USA TODAY US Edition

Ukraine leader to visit White House for pep talk

Obama aide blasts GOP’s criticism of U.S. foreign policy

- David Jackson and Aamer Madhani

Ukrainian Prime Minister Arseniy Yatsenyuk will visit President Obama at the White House on Wednesday, an administra­tion spokesman said Sunday, as the administra­tion continues to develop its response to the ongoing crisis in Ukraine.

“The visit will highlight the strong support of the United States for the people of Ukraine, who have demonstrat­ed inspiring courage and resilience through recent times of crisis,” White House spokesman Jay Carney said.

The meeting between Obama and Yatsenyuk comes less than a week before a referendum in the Crimea region on whether to leave Ukraine and join Russia. Both have called the Crimea secession referendum illegal and inappropri­ate, given Russia’s military incursion into the region.

“This is our land,” Yatsenyuk told a crowd in Kiev on Sunday. “Our fathers and grandfathe­rs have spilled their blood for this land. And we won’t budge a single centimeter from Ukrainian land. Let Russia and its president know this.”

Also on Sunday, a top White House official dismissed criticism that Obama’s past foreign policy record influenced Russia’s military action in Crimea.

Tony Blinken, a White House deputy national security adviser, said that the Republican argument that Obama has shown

weakness on foreign policy —particular­ly in how he’s dealt with the 3-year-old Syrian war — and thus emboldened Russian President Vladimir Putin to deploy troops into the semi-autonomous Crimean region of Russia was hollow.
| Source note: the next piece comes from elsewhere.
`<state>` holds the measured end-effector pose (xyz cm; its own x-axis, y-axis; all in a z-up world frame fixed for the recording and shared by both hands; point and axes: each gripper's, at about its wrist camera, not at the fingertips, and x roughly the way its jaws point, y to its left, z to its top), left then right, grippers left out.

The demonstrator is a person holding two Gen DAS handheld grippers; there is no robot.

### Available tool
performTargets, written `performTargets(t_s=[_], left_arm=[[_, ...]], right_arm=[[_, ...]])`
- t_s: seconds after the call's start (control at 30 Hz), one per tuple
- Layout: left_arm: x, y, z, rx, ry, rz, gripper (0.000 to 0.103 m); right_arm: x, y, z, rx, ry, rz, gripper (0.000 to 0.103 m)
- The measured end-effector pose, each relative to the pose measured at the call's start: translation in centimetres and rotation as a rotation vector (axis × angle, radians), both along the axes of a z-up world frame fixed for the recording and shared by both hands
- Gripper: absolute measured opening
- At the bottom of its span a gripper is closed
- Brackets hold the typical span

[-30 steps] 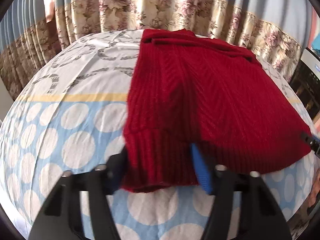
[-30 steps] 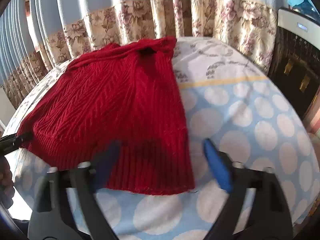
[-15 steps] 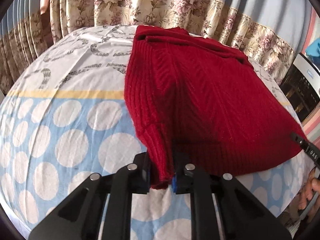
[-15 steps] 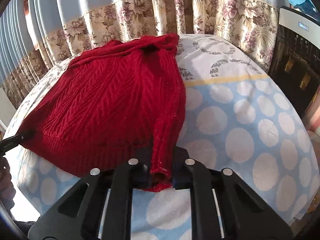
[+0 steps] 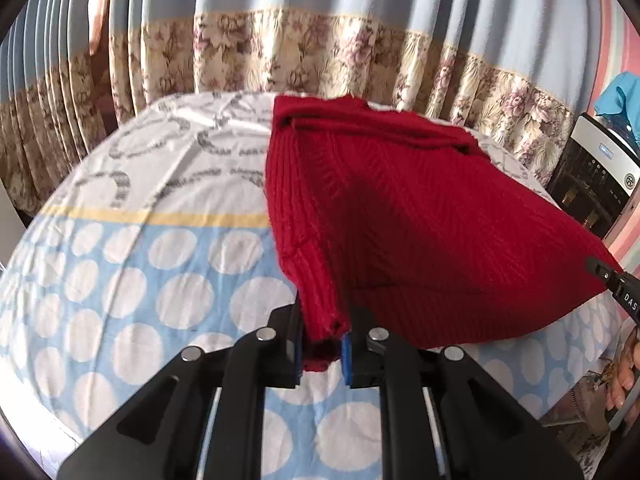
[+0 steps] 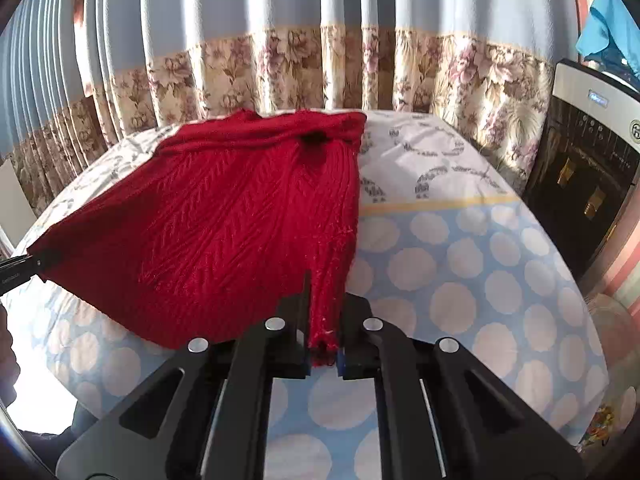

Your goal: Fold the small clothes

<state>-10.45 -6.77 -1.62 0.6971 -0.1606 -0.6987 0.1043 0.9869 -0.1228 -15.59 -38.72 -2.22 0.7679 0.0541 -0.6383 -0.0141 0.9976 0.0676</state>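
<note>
In your left wrist view, the left gripper (image 5: 323, 346) had its fingers pinched on only a narrow bunch of the red sweater's (image 5: 420, 216) ribbed hem corner, so a hard pull could have slipped it free. In your right wrist view, the right gripper (image 6: 323, 344) clamped the opposite corner of the chevron-knit sweater (image 6: 224, 224), its hem raised and its collar end resting on the polka-dot bed (image 6: 460, 264); uneven lifting would likely have skewed the fold.

Both views sit low at the near edge of the bed (image 5: 120, 264), just above the polka-dot sheet, facing the far curtain (image 5: 320, 52). The left wrist view looks from the near left corner of the red sweater (image 5: 420, 208), close behind its left gripper (image 5: 323, 344). The right wrist view looks from the near right corner, close behind its right gripper (image 6: 323, 344). Both share the sweater (image 6: 224, 220), bed (image 6: 460, 280), curtain (image 6: 320, 60) and the appliance (image 6: 584, 152) at far right.
</note>
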Motion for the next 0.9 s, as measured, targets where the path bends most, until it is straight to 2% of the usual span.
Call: performTargets(t_s=[0.17, 0.3, 0.37, 0.6, 0.9], left_arm=[[-1.7, 1.0, 1.7, 0.004, -0.037, 0.021, 0.013], [-1.1, 1.8, 1.7, -0.008, -0.014, 0.037, 0.013], [-0.4, 1.9, 1.9, 0.015, -0.018, 0.039, 0.013], [1.9, 1.7, 4.2, 0.016, -0.065, 0.050, 0.012], [8.1, 2.1, 7.5, 0.008, -0.088, 0.060, 0.012]], right_arm=[[-1.5, -0.1, 1.1, 0.013, -0.022, 0.009, 0.007], [-1.3, -0.5, 1.2, 0.050, -0.013, 0.007, 0.007], [-0.8, -0.6, 1.6, 0.062, -0.013, 0.009, 0.007], [0.9, -0.9, 3.9, 0.068, -0.048, 0.009, 0.007], [6.7, -1.4, 7.1, 0.068, -0.064, 0.028, 0.007]])
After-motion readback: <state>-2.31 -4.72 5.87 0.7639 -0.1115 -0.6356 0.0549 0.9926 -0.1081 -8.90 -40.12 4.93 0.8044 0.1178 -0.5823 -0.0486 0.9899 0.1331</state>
“The notion that this is somehow a result of Syria makes very little sense to me,” Blinken said on CNN’s State of the Union. “This is about Ukraine.”
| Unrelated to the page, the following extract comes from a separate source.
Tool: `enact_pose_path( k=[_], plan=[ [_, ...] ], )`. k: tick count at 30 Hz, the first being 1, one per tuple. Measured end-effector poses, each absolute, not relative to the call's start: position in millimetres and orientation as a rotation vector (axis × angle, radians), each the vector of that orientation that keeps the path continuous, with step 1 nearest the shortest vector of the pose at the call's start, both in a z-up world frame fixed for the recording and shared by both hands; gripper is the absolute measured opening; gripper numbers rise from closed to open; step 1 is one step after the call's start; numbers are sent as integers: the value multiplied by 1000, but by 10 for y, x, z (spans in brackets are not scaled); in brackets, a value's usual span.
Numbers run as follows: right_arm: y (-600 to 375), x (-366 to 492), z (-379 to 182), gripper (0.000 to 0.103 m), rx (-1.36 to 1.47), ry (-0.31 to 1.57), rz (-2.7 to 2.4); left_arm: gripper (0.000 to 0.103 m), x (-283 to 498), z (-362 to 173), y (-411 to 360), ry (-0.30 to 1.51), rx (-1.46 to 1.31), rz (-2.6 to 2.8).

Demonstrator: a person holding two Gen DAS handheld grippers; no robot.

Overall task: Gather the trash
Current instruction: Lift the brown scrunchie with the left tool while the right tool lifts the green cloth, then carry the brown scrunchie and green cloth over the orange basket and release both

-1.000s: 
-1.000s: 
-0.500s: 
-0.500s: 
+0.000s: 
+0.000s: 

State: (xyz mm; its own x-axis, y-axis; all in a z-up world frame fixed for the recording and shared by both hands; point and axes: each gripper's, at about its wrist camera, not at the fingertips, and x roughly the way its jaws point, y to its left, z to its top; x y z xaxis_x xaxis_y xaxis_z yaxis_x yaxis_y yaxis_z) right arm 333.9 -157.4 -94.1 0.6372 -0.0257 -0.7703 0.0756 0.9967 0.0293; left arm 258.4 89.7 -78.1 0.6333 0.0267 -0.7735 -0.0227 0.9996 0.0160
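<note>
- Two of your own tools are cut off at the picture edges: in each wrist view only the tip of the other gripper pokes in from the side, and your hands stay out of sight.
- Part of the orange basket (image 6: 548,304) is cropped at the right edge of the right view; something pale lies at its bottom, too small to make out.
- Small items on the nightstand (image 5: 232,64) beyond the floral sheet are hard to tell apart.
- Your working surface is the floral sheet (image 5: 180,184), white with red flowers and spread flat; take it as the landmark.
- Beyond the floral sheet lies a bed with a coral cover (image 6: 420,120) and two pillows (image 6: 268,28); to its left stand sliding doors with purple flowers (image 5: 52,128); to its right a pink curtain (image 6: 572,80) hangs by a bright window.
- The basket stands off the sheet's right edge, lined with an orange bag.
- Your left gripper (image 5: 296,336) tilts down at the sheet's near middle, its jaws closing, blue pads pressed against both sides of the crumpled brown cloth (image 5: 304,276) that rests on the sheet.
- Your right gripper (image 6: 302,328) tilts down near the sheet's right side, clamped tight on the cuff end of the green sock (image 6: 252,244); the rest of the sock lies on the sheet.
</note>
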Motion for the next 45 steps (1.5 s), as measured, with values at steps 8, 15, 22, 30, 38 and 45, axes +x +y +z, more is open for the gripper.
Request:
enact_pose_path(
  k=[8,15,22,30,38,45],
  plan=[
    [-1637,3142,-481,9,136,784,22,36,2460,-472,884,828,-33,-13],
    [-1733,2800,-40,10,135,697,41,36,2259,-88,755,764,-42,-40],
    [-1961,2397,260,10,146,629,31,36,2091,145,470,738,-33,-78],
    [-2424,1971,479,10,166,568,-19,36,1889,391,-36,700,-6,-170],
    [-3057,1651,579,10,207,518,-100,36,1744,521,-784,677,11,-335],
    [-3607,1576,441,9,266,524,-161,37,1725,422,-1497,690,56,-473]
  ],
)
Last year, after previously calling the use of chemical weapons by Syria’s Bashar Assad regime a “red line” that must not be crossed, Obama declined to take military action against the regime after it was determined Assad had deployed chemical weapons against the opposition.
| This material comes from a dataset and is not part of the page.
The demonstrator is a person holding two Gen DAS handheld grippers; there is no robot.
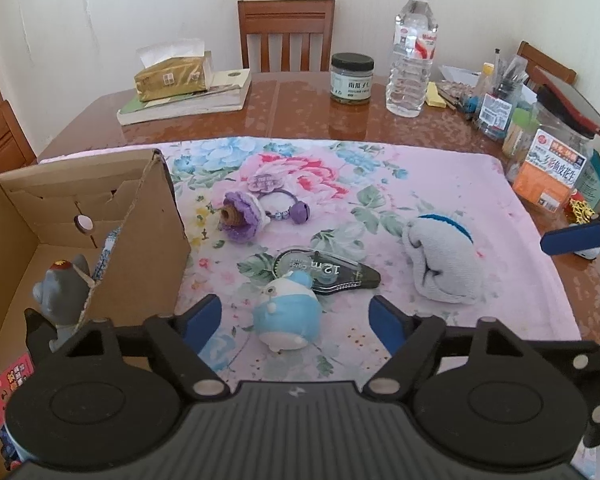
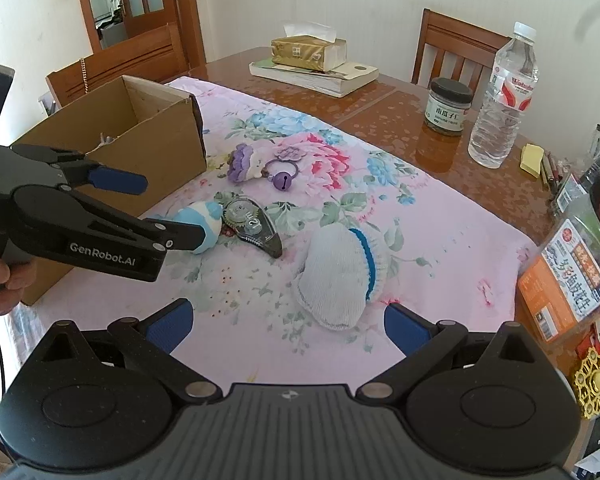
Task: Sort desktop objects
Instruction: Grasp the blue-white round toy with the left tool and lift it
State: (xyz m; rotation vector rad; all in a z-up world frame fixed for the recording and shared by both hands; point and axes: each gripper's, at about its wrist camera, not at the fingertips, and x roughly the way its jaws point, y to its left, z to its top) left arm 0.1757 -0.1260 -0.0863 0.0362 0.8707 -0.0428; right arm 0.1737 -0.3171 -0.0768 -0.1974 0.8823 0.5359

The stout defense by a top foreign policy official at the White House comes after Republican­s have pilloried Obama in recent days over the crisis.

On Sunday, former vice president Dick Cheney argued that Obama could give a more robust response, including conducting a joint military exercise with Poland and possibly revisiting a U.S. plan to build a missile defense system in Poland and the Czech Republic.

The project, intended to protect Europe from missile threats from Iran, is opposed by Moscow and was put on the back burner by Obama after he took office and tried to reset U.S-Russian relations.